A record from the Hogue Commission, sanitized for public release, outlines the “context and drivers” behind Eby’s concerns, including “foreign interference; election security; countering fentanyl, organized crime, money laundering, corruption.”

The documents state Ottawa’s Privy Council Office—which provides advice to Justin Trudeau’s cabinet—had recommended that British Columbia continue to work with the federal government on initiatives like the establishment of a new Canada Financial Crimes Agency to bolster the nation’s ability to respond swiftly to complex financial crimes.

Additionally, the PCO highlighted that Canada, the United States, and Mexico were supposedly collaborating on strategies to reduce the supply of fentanyl, including addressing precursor chemicals and preventing the exploitation of commercial shipping channels—a critical area where British Columbia, and specifically the Port of Vancouver, plays a significant role.

Eby acknowledged the concerns again this week in an interview with Macleans.

“I understood Trump’s concerns about drugs coming in.
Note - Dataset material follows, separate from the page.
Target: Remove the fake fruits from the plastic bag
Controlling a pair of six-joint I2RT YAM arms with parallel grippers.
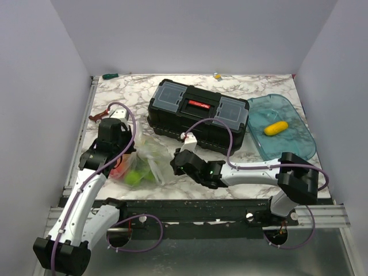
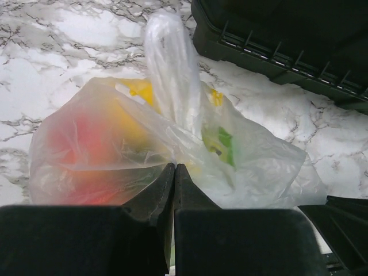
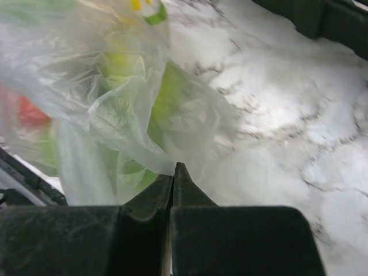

We’ve got a serious fentanyl problem in B.C.; we see the precursor chemicals coming into B.C. from China and Mexico. We see ties to Asian and Mexican organized crime groups. We’d been discussing all of that with the American ambassador and fellow governors. That’s why it was such a strange turnaround, from ‘Hey, we’re working together on this!’ to suddenly finding ourselves in the crosshairs.”

Yet, despite Eby’s claims of intergovernmental efforts, critics—including Garry Clement—argue that nothing has changed. Vancouver’s port remains alarmingly vulnerable, a decades-old concern that continues to resurface as fentanyl and other illicit drugs flood North American markets.